Quante volte anche oggi rimemoro quei giorni, e dico: «Com’ero felice allora!» C’è nei giovani un sicuro istinto che li avvisa di tutto ciò ch’è nobile e sincero; ed è vero che i migliori giudici del maestro sono i discepoli, sono come il popolo, voce di Dio, giudice inappellabile di quelli che Io governano. Il loro affetto era così delicato, che, quando avveniva qualche sconcio, dicevano: — Non io facciamo sapere al professore — . Pure c’era un’ombra. Non mi credevano capace di favori, di protezioni indebite; ma cosa volete? quegli Eletti li, per grazia mia, turbavano alcuni; un po’ di gelosia, un po’ di vanità e debolezza umana: quella distinzione per ordine, quel carattere ufficiale, come dicevano, non andava a garbo. Le gerarchia dell’ingegno c’era, non la potevano disconoscere; ma tant’è, volevano riconoscerla loro, non ammettevano una gerarchia a priori, quasi per diritto divino, come diceva Luigi Lavista. Il quale un giorno saltò a dirmi: — Professore, sbarazzateci; questo nome di Eletti non ci va; vogliamo tutti lo stesso nome! — Cosi, dopo appena un anno, venne a noia una istituzione tanto nel suo principio magnificata. Io con buona grazia feci cader l’uso, e non si parlò più di Eletti. — Ed eccoci in piena democrazia, tutti uguali, — diceva Lavista, ch’era l’idolo della scuola.

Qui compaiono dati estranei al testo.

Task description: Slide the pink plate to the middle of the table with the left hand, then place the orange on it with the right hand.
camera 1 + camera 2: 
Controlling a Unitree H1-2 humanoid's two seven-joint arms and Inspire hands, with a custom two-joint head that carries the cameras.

Io dimagravo a vista d’occhio; talora mi vagava il cervello, cercando con gli occhi qua e là, senza uno scopo chiaro e consapevole. Quello star solo e concentrato nella scuola, lontano da ogni umana compagnia, aveva la sua parte in quegli accessi di umor nero, di mala contentezza. Gli amici mi vollero ammogliare. Usavo da un pezzo in casa dell’avvocato Tommaso J., uno stecco d’uomo che passava tutto il giorno in tribunale a far liti, il più spesso per conto proprio. Passava per uomo ricco, ma viveva con modestia e quasi con trascuratezza. Abitava in una casa che si credeva sua: poche stanze antiche, sdrucite dal tempo e dall’incuria. Noi altri non ci si guardava per il sottile; io distinguevo poco una stanza dall’altra, come poco una vivanda dall’altra: avevo altro pel capo. Figlia di don Tommaso era Caterina, cresciuta così alla grossa e alla buona, un po’ saputella, con un cervellino sottile e acuto, sullo stampo paterno.